### Work to complete
Your task is to copy each line of the material below that includes "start".
"""
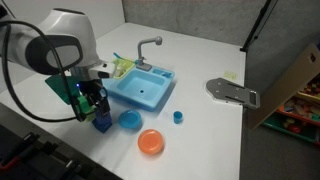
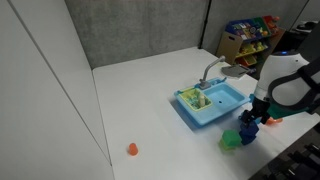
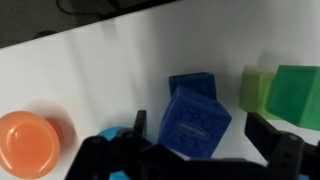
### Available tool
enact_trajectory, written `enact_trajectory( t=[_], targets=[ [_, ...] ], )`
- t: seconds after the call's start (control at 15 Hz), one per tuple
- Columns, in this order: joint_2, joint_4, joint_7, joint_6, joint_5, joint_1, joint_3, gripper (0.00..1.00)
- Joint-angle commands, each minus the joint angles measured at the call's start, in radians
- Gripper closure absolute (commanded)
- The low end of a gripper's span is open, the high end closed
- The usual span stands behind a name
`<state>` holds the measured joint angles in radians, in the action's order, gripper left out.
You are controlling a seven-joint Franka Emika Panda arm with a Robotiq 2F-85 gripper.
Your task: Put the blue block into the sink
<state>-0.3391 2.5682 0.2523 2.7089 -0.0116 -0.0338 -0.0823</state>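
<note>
White tabletop [image 3: 100, 70]: green cube [image 3: 297, 97], orange bowl [image 3: 27, 143] beside blue block [image 3: 197, 125]

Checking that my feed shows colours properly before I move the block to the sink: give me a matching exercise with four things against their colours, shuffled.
Things:
1. block at the gripper
2. faucet
3. shallow dish on the table
4. cubes beside the block in the wrist view

Colours:
A. green
B. dark blue
C. orange
D. grey

Pairs: 1-B, 2-D, 3-C, 4-A
</note>
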Motion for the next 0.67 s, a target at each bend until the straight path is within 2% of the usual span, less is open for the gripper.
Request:
enact_trajectory(
  t=[0.0,0.47,0.53,0.6],
  targets=[
    [-0.048,-0.035,0.027,0.023,-0.005,-0.02,-0.016,0.0],
    [-0.102,-0.06,0.034,0.045,-0.003,-0.041,-0.028,0.0],
    [-0.106,-0.061,0.037,0.041,-0.003,-0.047,-0.031,0.1],
    [-0.105,-0.061,0.04,0.037,-0.003,-0.051,-0.033,0.25]
  ],
)
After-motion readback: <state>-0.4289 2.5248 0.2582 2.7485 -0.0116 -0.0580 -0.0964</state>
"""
### Completed task
- t: seconds after the call's start (control at 15 Hz), one per tuple
- Joint-angle commands, each minus the joint angles measured at the call's start, in radians

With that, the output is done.